I guess this will be easy for some of you put there...but not me it seems. What I need to know is how to calculate the potential energy that can be stored in a compression spring. I currently have a project of mine that is a design for pedal assistance on a bicycle so the answer would be helpfull in Watts or Horse power.
If somebody could help me and tell me the calculation I would very much appreciate it.

Kevin.

Ps, any ideas on the subject of potential energy and its application for pedal assistance is also welcome.
Hi there Kevin and welcome to PF,

Are you familiar with Hooke's law?

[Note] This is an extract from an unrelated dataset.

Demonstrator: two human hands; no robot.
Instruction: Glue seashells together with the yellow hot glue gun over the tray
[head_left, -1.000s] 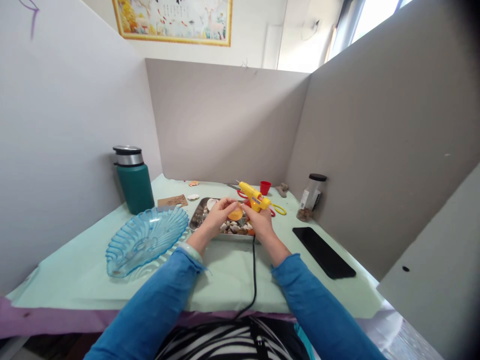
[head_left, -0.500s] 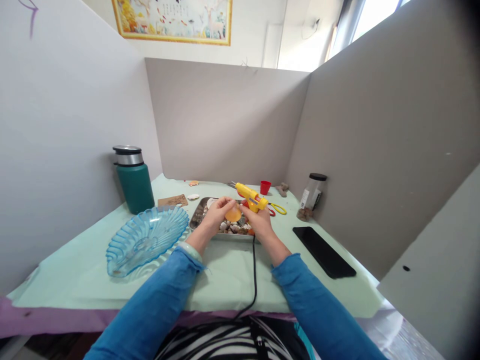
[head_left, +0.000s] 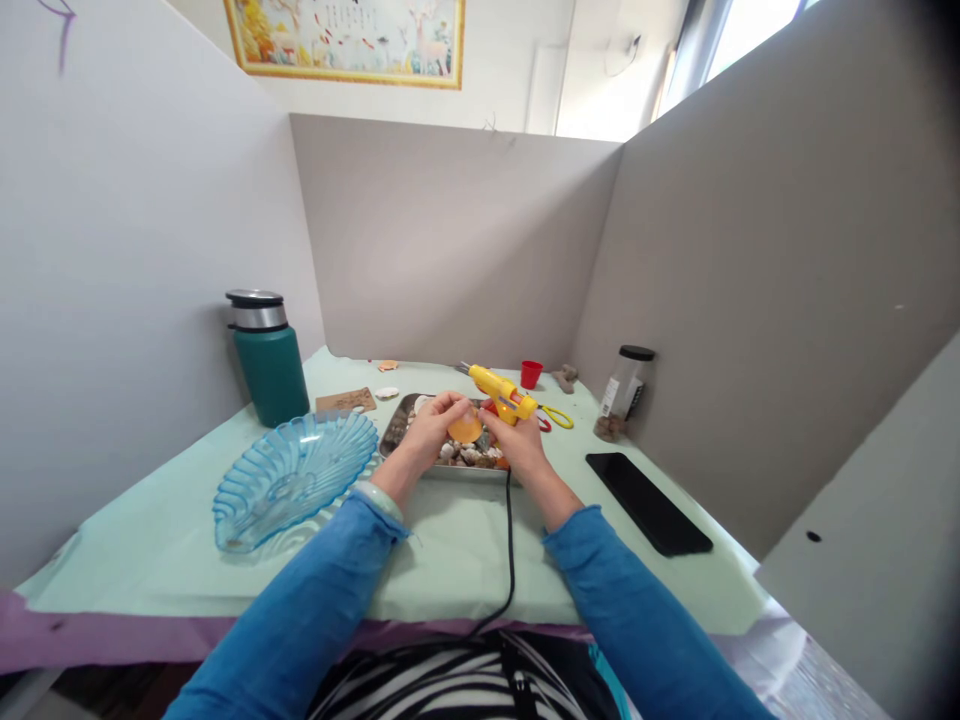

Hooke's law states that the force exerted by a Hookean material is equal to the product of the spring constant and the strain (distance compressed) and can be expressed thus;

$$F = -kx$$

Now, any work done on the spring (by an applied stress) will be stored as potential energy. Work done is defined as the integral of force with respect to displacement, therefore;

$$E_{p} = \int^{x}_{0} F \; dx = \int^{x}_{0} kx \; dx$$

$$E_{p} = \frac{1}{2}kx^{2}$$

Where k is the spring constant, which can be approximated using the following formula;

$$\sqrt{\frac{{\color{red}K}}{\rho}} = a\sqrt{\frac{{\color{red}k}}{m}}$$

Note the different cases of K and k. The uppercase 'K' is the bulk modulus of the material, the lower case k is the spring constant, $\rho$ represents the density, m is the mass of an atom and a represents the atomic spacing (the space between the atoms).